Cryogenic Microwave Filter Cavity with a Tunability Greater than 5 GHz

TL;DR

This paper presents a cryogenic superconducting microwave cavity with over 5 GHz tunability achieved by helium pressurization, maintaining a high quality factor and enabling improved phase noise filtering at low temperatures.

Contribution

The authors demonstrate a novel cryogenic tunable microwave cavity with greater than 5 GHz tuning range, surpassing previous limitations, and show its application in phase noise filtering.

Findings

Achieved >5 GHz tunability in a cryogenic superconducting cavity.

Maintained a consistent quality factor of approximately 7,000 across tuning range.

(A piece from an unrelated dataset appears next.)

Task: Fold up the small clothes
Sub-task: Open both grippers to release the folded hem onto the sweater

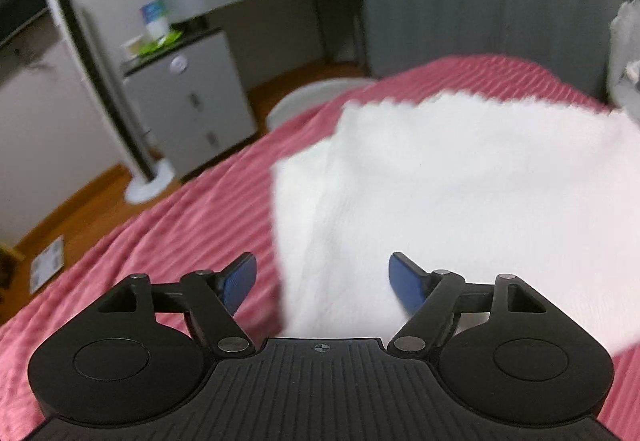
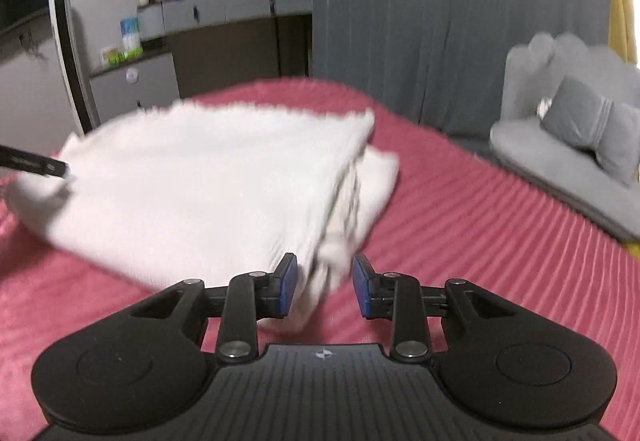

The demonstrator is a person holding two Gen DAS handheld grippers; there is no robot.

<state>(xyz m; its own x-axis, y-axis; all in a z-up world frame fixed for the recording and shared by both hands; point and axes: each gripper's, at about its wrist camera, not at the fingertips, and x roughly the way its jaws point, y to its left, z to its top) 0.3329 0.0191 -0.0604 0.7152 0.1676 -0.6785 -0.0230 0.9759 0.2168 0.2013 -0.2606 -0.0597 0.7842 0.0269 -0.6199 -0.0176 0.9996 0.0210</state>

Reduced phase noise by about 10 dB above 400 kHz using the tunable filter.

Abstract

A wide variety of applications of microwave cavities, such as measurement and control of superconducting qubits, magnonic resonators, and phase noise filters, would be well served by having a highly tunable microwave resonance. Often this tunability is desired in situ at low temperatures, where one can take advantage of superconducting cavities. To date, such cryogenic tuning while maintaining a high quality factor has been limited to $\sim500$ MHz. Here we demonstrate a three-dimensional superconducting microwave cavity that shares one wall with a pressurized volume of helium. Upon pressurization of the helium chamber the microwave cavity is deformed, which results in in situ tuning of its resonant frequency by more than 5 GHz, greater than 60% of the original 8 GHz resonant frequency. The quality factor of the cavity remains approximately constant at $\approx7\times 10^{3}$ over the entire range of tuning. As a demonstration of its usefulness, we implement a tunable cryogenic phase noise filter, which reduces the phase noise of our source by approximately 10 dB above 400 kHz.